La idea del concurso Miradores Creativos fue lanzada sin particularizar a ninguna profesión en especial, sino a "creativos". La idea era realzar algunos sitios del ejido urbano, resignificándolos y abriéndolos al público desde una mirada innovadora. El concurso forma parte de Ciudades Creativas, proyecto por el que Salta, junto a otras 4 ciudades argentinas, fue seleccionada entre 32 postulantes de todo el país.
"Tenemos que demostrarle a Nación que realizamos un buen trabajo y que somos innovadores", remarcó el intendente Gustavo Sáenz en oportunidad de presentar el concurso. Un jurado integrado por Mora Scillamá, del Ministerio de Cultura de Nación, el arquitecto Francisco Milia y Agustina Gallo Puló, subsecretaria de Cultura de la Municipalidad, finalmente eligieron la propuesta de la pareja en la creación y en la vida, de los arquitectos Virginia Parisi y Leonardo "Yayo" Pellegrini.
Salta, vista de nuevo
Pellegrini fue el más joven en recibir el Gran Premio de Honor de Pintura. Su oficio es arrasador. Esto muestra en el proyecto del Mirador en la Peña de la Casona de Castañares.
"Son dos obras. Una en el morro delante de la Casona. El sitio es un museo con una arquitectura colonial muy fuerte. Así que pensamos trabajar una forma que no le compitiese. Y que a su vez generara un contrapunto con el entorno. Nos propusimos no imitar el estilo de la Casona, sino hacer algo distinto, pero que no sobresalga. Entonces pensamos en algo que se mimetice con el cerro. Así definimos una estructura abstracta, irregular, que de alguna manera se integra a la morfología de las piedras. Ahí hay pedrones enormes, y muchos van a quedar. El mirador es una explanada en la que puede caber un grupo de personas. El proyecto propone un objeto que es como una caja de hormigón, que mira hacia donde se pierde el sol todos los 20 de febrero. Ese día el sol entra por un corte lineal y pega en la pared sur de la caja, donde hay un sobrerrelieve que maqueta la geografía de la batalla de Salta. La luz del sol se va moviendo a través de sobrerrelieve y va marcando dónde empezó, los sucesos y cómo concluyó la Batalla de Salta", señala.

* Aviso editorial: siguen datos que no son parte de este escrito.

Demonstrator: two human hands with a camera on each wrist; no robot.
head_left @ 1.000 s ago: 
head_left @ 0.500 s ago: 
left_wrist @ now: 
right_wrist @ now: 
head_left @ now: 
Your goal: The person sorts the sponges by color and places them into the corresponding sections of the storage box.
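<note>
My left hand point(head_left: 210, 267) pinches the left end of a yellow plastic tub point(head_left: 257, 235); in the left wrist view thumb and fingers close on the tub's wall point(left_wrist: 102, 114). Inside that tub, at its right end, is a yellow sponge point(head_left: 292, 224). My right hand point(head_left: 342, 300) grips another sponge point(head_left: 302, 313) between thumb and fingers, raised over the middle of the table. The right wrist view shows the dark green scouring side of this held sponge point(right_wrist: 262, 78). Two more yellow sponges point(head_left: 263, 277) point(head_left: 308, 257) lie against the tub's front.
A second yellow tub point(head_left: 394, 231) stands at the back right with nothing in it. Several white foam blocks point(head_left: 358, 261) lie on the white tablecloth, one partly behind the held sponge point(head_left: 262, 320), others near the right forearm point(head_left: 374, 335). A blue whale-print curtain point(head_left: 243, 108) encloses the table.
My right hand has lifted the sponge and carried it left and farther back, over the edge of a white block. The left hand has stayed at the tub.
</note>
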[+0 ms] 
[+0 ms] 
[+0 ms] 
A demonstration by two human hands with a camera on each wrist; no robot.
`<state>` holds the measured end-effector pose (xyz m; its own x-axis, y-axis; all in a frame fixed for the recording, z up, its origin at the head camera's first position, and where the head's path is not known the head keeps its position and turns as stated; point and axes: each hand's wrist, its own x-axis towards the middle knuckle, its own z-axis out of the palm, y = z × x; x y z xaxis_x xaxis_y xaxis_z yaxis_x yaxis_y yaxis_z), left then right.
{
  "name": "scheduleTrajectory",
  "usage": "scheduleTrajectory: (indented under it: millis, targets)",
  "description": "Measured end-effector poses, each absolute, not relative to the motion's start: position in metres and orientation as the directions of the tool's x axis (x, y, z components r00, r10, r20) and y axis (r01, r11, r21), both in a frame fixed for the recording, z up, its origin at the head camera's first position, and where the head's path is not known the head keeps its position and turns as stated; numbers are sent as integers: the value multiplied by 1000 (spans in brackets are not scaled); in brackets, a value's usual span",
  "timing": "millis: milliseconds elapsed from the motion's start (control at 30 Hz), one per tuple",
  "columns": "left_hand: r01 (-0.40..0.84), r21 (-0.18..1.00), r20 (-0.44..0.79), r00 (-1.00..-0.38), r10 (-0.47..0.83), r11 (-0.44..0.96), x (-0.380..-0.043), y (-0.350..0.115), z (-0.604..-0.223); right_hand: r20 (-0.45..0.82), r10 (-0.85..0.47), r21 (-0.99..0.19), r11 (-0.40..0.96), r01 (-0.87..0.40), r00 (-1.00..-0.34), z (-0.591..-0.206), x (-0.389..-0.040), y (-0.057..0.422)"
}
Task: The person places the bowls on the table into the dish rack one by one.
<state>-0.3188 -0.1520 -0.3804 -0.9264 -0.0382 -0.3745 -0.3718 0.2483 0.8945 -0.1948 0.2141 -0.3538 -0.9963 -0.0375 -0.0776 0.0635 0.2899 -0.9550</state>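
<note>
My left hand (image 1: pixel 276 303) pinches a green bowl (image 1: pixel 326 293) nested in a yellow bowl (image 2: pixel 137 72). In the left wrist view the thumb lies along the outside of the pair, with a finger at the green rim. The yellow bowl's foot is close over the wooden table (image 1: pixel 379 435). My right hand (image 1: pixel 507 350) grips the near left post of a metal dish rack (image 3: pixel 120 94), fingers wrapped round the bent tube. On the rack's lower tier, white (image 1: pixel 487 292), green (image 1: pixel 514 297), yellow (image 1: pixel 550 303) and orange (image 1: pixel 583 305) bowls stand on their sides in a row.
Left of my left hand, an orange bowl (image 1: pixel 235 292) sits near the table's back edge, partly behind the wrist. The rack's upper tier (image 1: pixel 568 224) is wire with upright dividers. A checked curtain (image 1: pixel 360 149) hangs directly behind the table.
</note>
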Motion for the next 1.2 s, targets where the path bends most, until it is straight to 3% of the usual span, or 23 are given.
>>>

"El otro mirador está en la plaza Esperanza, en el barrio Nuestra Señora del Carmen, entre San Cayetano y Grand Bourg. Es una plaza que tiene una historia importante, porque es un espacio ganado y defendido por la gente del barrio, a través de la presidenta del centro vecinal. Hace un tiempo, unas personas quisieron hacer un asentamiento y ellas se opusieron. Hasta fueron golpeadas. Respondieron plantando árboles, poniendo juegos infantiles y banquitos. Fuimos al lugar varias veces y en base a detectar el gesto de apropiación de la gente, hemos decidido respetar árboles y los sitios elegidos para descansar. Nuestro mirador son cintas de hormigón que zigzaguean siguiendo el perfil de las serranías del Mojotoro. Y esa cinta que se va moviendo, sirve de banco, se pliega y adquiere forma de C. Y una igual pero en sentido contrario genera un muro de 90 cm de altura que es un muro que separa a la barranca. Ahí se puede generar un concurso de murales o pintura de gente del barrio. Son bajitas, para los niños. Pediremos que vayan los vecinos para que dejen impresas sus manos, en el cemento, para siempre", dice Pellegrini.